# Project Gutenberg Web Scrapping
In this notebook, we will web scraping from Project Gutenberg & Google to obtain the content and other informations of political philosophy texts. Those would be the building blocks of a database for Natural Language Processing (NLP) purposes open-source for anyone interested in the intersection between data science and political thought. 


## Table of Contents
1. Environment set-up
    * Importing Libraries
2. Books Web Scraping
    * Variable Definition
    * Info Details Extraction
    * Text Content Extraction
3. Data Cleaning
    * Null Values
    * Duplicates

### 1. Environment set-up

In [170]:
# importing libraries

# We scraping tools
from urllib import request
from bs4 import BeautifulSoup
import requests
import json

# Dataframe manipulation
import pandas as pd
import numpy as np

# Text manipulation
import re

### 2. Books Web Scraping

### Note: 
As a start, we defined a list with authors' names to scrape Project Gutenberg.
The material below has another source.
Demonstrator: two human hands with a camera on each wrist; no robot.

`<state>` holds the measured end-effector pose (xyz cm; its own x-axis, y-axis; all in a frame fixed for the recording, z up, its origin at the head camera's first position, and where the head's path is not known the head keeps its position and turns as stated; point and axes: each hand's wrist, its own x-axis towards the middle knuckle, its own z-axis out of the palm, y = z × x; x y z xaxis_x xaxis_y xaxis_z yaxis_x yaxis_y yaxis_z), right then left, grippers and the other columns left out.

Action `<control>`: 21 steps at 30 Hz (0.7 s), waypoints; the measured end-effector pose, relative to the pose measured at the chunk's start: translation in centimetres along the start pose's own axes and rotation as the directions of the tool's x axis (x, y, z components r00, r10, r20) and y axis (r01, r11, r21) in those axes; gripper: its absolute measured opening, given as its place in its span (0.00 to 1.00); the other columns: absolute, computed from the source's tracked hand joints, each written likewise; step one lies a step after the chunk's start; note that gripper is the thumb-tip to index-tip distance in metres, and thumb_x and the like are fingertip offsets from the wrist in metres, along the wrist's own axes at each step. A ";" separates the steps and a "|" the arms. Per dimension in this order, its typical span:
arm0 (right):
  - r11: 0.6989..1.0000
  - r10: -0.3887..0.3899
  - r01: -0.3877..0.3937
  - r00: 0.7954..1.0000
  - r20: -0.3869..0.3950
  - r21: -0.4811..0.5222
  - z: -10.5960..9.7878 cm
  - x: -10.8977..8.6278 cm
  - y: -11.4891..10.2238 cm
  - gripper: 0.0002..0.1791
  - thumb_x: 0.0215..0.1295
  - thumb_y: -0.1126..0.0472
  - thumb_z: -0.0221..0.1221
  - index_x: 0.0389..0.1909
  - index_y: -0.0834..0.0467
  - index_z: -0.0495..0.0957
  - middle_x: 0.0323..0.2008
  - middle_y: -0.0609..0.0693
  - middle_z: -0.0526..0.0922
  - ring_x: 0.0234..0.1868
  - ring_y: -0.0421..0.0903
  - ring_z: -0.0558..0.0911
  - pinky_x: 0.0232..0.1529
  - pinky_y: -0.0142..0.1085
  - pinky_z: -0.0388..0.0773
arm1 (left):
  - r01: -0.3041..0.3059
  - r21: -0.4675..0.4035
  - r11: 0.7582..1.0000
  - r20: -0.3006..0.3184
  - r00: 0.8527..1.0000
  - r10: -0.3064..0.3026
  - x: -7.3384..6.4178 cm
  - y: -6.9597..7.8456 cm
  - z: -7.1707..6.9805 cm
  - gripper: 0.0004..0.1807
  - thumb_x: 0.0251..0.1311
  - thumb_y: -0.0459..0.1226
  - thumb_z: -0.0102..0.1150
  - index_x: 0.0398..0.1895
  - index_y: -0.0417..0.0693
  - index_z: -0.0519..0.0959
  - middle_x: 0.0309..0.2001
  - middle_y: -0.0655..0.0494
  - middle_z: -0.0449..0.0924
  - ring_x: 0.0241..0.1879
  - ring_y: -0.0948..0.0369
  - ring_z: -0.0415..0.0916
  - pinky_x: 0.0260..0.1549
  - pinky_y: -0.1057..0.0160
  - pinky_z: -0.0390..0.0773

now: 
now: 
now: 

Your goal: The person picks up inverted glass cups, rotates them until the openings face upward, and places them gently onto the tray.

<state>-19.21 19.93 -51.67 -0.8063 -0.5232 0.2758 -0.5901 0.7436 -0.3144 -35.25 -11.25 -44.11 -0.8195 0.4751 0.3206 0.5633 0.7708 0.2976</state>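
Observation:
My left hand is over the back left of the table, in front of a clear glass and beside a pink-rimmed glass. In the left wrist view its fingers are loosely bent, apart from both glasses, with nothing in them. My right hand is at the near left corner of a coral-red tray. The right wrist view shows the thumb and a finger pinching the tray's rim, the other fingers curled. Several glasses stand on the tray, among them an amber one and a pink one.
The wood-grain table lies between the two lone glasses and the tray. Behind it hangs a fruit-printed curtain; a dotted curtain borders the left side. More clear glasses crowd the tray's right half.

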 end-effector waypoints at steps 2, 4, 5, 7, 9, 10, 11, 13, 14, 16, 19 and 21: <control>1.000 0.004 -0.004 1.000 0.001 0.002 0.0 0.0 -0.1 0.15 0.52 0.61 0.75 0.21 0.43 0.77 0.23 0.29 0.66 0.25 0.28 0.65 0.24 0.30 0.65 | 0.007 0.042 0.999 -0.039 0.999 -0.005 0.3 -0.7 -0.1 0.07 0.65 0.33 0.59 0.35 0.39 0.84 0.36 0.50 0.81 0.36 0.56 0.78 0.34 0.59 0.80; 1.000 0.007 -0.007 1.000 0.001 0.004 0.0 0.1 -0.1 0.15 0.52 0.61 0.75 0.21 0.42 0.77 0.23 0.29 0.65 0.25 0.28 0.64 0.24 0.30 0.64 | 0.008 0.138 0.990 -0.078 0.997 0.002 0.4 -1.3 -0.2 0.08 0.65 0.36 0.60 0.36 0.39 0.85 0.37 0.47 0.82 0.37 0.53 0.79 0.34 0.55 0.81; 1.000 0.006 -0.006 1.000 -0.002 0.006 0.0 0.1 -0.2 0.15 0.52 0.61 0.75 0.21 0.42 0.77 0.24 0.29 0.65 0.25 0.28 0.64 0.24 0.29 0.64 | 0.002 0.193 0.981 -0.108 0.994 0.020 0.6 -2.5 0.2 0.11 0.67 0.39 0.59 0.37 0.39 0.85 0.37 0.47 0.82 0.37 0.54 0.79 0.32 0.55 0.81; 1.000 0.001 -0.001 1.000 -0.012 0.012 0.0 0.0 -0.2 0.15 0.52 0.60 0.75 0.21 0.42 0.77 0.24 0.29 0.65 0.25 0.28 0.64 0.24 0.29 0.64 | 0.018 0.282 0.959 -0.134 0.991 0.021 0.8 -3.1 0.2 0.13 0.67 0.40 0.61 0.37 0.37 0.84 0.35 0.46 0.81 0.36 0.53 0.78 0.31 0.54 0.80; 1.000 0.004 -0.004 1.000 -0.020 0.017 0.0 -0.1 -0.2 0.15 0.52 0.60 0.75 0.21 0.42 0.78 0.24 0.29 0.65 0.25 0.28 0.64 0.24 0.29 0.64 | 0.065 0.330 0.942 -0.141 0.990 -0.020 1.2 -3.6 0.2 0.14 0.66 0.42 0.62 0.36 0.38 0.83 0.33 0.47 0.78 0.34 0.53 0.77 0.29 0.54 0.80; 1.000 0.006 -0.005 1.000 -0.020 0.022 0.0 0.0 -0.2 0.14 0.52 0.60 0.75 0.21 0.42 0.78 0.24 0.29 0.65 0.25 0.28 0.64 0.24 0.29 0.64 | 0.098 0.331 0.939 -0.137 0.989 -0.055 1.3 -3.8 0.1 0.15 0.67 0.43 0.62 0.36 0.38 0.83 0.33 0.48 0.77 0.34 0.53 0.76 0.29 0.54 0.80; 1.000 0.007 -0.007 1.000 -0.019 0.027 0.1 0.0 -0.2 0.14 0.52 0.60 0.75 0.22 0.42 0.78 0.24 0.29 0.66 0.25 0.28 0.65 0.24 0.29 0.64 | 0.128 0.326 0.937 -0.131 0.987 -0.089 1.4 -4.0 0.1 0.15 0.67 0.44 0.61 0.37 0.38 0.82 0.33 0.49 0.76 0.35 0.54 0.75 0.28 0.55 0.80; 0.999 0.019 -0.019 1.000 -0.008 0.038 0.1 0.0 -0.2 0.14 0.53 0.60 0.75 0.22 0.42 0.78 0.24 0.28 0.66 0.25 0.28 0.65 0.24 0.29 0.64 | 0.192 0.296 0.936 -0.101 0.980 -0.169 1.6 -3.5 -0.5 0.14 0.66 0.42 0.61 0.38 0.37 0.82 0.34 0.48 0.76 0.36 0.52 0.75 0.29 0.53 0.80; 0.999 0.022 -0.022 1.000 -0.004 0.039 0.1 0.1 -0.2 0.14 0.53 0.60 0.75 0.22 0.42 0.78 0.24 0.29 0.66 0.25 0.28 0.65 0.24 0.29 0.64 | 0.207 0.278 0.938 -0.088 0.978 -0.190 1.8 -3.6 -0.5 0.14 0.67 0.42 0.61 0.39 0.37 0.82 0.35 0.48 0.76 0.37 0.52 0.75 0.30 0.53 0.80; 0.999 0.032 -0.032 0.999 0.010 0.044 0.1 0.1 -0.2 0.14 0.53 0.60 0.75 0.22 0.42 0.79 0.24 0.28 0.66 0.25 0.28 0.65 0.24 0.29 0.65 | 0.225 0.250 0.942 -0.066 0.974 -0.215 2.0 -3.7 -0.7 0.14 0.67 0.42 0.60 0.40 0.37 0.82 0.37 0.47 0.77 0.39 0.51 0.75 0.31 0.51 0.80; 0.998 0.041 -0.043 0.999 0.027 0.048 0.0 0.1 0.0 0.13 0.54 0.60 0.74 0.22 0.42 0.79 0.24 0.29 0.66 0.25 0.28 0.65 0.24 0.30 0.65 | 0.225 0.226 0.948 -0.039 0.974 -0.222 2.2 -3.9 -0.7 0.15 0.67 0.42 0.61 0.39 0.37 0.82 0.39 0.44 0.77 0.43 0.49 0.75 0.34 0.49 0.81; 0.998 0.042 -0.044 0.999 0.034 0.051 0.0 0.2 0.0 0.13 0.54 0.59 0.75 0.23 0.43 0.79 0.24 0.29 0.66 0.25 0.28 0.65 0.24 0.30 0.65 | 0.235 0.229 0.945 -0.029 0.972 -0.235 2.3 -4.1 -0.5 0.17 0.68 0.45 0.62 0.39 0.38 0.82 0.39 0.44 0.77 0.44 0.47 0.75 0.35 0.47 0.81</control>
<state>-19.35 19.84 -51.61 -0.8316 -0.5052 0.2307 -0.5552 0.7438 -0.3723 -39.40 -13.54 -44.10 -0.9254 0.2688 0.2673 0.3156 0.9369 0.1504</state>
We obtain that list researching influential thikers in the political philosophy tradition. As one may note, it is heavily biased towards western throught, but as we progress, we will enlarge our perspective with texts from across the world. We eventually hope a comprehensive library for Natural Language Processing purposes.

In [194]:
# Missing a few authors:
# Hannah Arendt, Étienne de La Boétie, Carl Schmitt,
# Simone de Beauvoir, Jean-Paul Sartre, Michel Foucault
# Jacques Derrida, Gilles Deleuze, Jean Baudrillard,
# W. E. B. Dubois, Aimé Cesaire, Leopold Senghor
author_names = [
    'Plato','Aristotle','Rousseau, Jean-Jacques', 'Hegel, Georg Wilhelm Friedrich'
    'Hume, David', 'Locke, John', 'Machiavelli, Niccolò','Mill, John Stuart',
    'Kant, Immanuel','Nietzsche, Friedrich Wilhelm', 'Hobbes, Thomas',
    'Montesquieu, Charles de Secondat, baron de','Russell, Bertrand',
    'Burke, Edmund', 'Priestley', 'Spencer, Herbert', 'Comte, Auguste',
    'Epictetus','Bodin, Jean','Godwin, William','Harrington, James',
    'Jellinek, Georg', 'Lieber, Francis', 'Proudhon, P.-J. (Pierre-Joseph)',
    'Labriola, Antonio', 'Dante Alighieri', 'Jefferson, Thomas', 'Adams, John',
    'Croce, Benedetto', 'Marx, Karl', 'Montaigne, Michel de', 
    'Sunzi, active 6th century B.C.', 'Anarchism Emma Goldman',
    'A Vindication of the Rights of Woman Wollstonecraft, Mary',
    'Bakunin, Mikhail Aleksandrovich', 'Kropotkin',
]

### Note: 
Our first steps in scraping Project Gutenberg, we will get details on the books such as title, topics/themes, language, etc. It would help contextualize without having the text content as of yet.

In [205]:
# Clean it up & make it a class object
# Handling errors & exceptions
def book_details_extraction(names):
    # Formatting author names for API request
    books_formatted = []
    
    for name in names:
        url = 'http://gutendex.com/books?search='+name.replace(' ', '%20')
        
        req = requests.get(url)
        soup = BeautifulSoup(req.text, 'html.parser')
        books = json.loads(soup.text)['results']
        
        for book in books:
            if len(book['authors']) > 0:
                book_authors = book['authors'][0]
            else:
                author_details = ''
            text_urls = book['formats']
            res = [val for key, val in text_urls.items() if 'text/plain' in key 
                                                        and '.txt' in val]
            topics = book['subjects']+book['bookshelves']
            lang = book['languages'][0]
            book.update({'name':book_authors})
            book.update({'topics':topics})
            book.update({'language':lang})
            if len(res) == 0:
                book.update({'text_url':''})
            else:
                book.update({'text_url':res[0]})  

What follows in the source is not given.